1 Benzer düşünceler Dünya Bankası'nın 2013 yılının yaz aylarında yayımladığı Türkiye Ülke Raporu'nda da vardı.2 Yine dünyada ünlü yayın organları (New York Times The Economist ve Der Spiegel gibi) Türkiye'nin İslamiyet'le kapitalizmi uyum içinde bir araya getirdiği için AKP'ye övgüler düzüyordu.
Ancak özellikle bu başarı öyküsü Haziran 2013'ten sonra tersine döndü. Batılıların bahsettiği mucizevi dönüşümün altında demokratik olmayan yollarla gerçekleştirilmiş köklü bir değişim vardı.
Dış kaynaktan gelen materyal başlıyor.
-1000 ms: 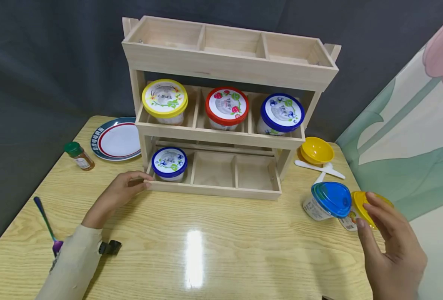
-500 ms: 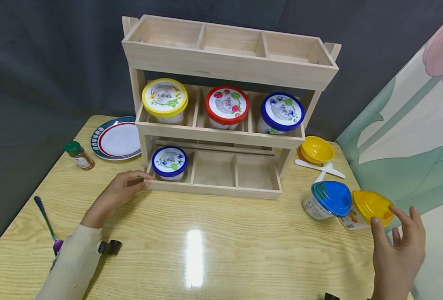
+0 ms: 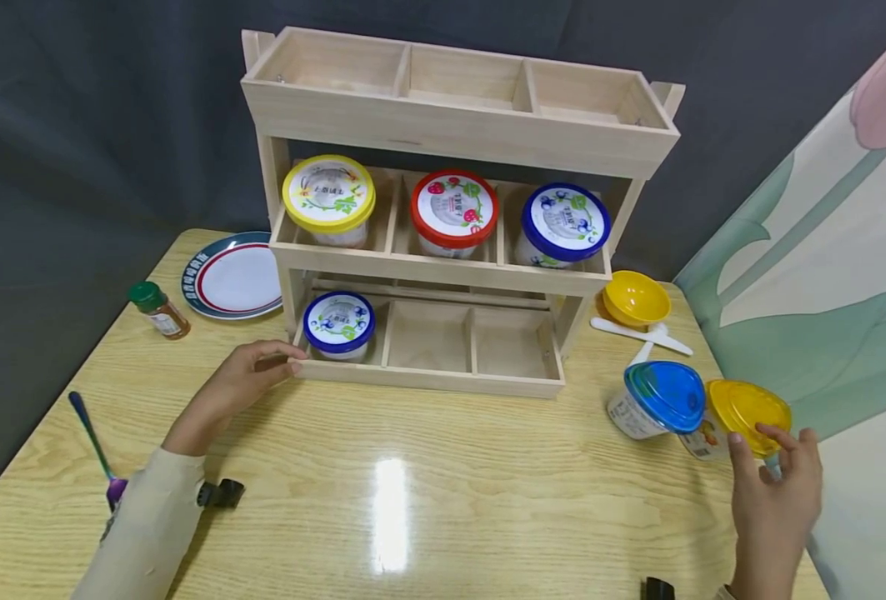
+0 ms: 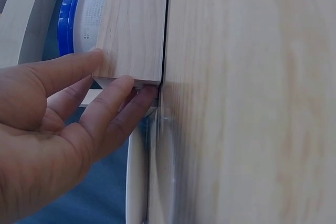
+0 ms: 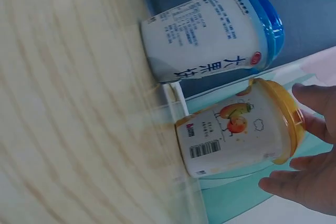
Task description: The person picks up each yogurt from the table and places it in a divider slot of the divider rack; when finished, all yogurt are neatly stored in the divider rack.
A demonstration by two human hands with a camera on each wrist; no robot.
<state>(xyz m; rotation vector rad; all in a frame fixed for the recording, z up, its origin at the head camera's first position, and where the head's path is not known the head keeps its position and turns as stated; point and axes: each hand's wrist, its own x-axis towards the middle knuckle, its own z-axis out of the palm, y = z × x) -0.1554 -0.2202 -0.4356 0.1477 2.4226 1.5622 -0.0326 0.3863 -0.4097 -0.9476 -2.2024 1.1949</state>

Bu dönüşümün tarihsel arka planı ise 12 Eylül cuntasından başlayıp hiçbir muhalefetle karşılaşmadan gerçekleştirilen neo-liberal politikaların harfiyen uygulanması vardı. Türkiye'de serbest piyasacılık adı altında kendi zenginini yaratma içgüdüsünün temelleri
bu döneme rastlamaktadır.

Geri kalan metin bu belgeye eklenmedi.